__TASK REQUIREMENTS__
For each line of the listing, output an exact copy.

Start of GIVEN DATA

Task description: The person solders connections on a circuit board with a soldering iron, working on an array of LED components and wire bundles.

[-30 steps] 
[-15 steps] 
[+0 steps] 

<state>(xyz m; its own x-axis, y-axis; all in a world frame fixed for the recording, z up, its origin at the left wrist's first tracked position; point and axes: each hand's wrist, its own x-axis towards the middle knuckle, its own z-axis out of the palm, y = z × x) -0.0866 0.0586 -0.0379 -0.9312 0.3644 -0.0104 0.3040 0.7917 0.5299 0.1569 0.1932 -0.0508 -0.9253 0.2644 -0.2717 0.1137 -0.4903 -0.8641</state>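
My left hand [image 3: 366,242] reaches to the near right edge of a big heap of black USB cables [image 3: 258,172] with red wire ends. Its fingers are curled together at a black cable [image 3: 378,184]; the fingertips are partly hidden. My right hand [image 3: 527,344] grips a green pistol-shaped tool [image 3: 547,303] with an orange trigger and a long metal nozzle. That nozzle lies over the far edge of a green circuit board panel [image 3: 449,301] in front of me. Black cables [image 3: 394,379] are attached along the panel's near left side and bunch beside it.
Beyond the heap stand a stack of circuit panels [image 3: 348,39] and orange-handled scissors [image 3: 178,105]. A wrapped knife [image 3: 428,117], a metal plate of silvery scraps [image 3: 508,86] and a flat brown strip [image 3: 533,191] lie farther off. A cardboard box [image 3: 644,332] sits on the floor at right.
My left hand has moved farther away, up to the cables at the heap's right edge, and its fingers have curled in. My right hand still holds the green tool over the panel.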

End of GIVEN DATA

__TASK RESPONSE__
Task description: The person solders connections on a circuit board with a soldering iron, working on an array of LED components and wire bundles.

[-30 steps] 
[-15 steps] 
[+0 steps] 

<state>(xyz m; its own x-axis, y-axis; all in a world frame fixed for the recording, z up, its origin at the left wrist's first tracked position; point and axes: each hand's wrist, its own x-axis towards the middle knuckle, its own z-axis out of the palm, y = z × x) -0.0866 0.0586 -0.0379 -0.9312 0.3644 -0.0104 0.3040 0.7917 0.5299 0.1569 0.1932 -0.0508 -0.9253 0.2644 -0.2717 0.1137 -0.4903 -0.8641</state>
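My left hand [image 3: 366,242] reaches to the near right edge of a big heap of black USB cables [image 3: 258,172] with red wire ends. Its fingers are curled together at a black cable [image 3: 378,184]; the fingertips are partly hidden. My right hand [image 3: 527,344] grips a green pistol-shaped tool [image 3: 547,303] with an orange trigger and a long metal nozzle. That nozzle lies over the far edge of a green circuit board panel [image 3: 449,301] in front of me. Black cables [image 3: 394,379] are attached along the panel's near left side and bunch beside it.
Beyond the heap stand a stack of circuit panels [image 3: 348,39] and orange-handled scissors [image 3: 178,105]. A wrapped knife [image 3: 428,117], a metal plate of silvery scraps [image 3: 508,86] and a flat brown strip [image 3: 533,191] lie farther off. A cardboard box [image 3: 644,332] sits on the floor at right.
My left hand has moved farther away, up to the cables at the heap's right edge, and its fingers have curled in. My right hand still holds the green tool over the panel.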

This exercise requires no further output.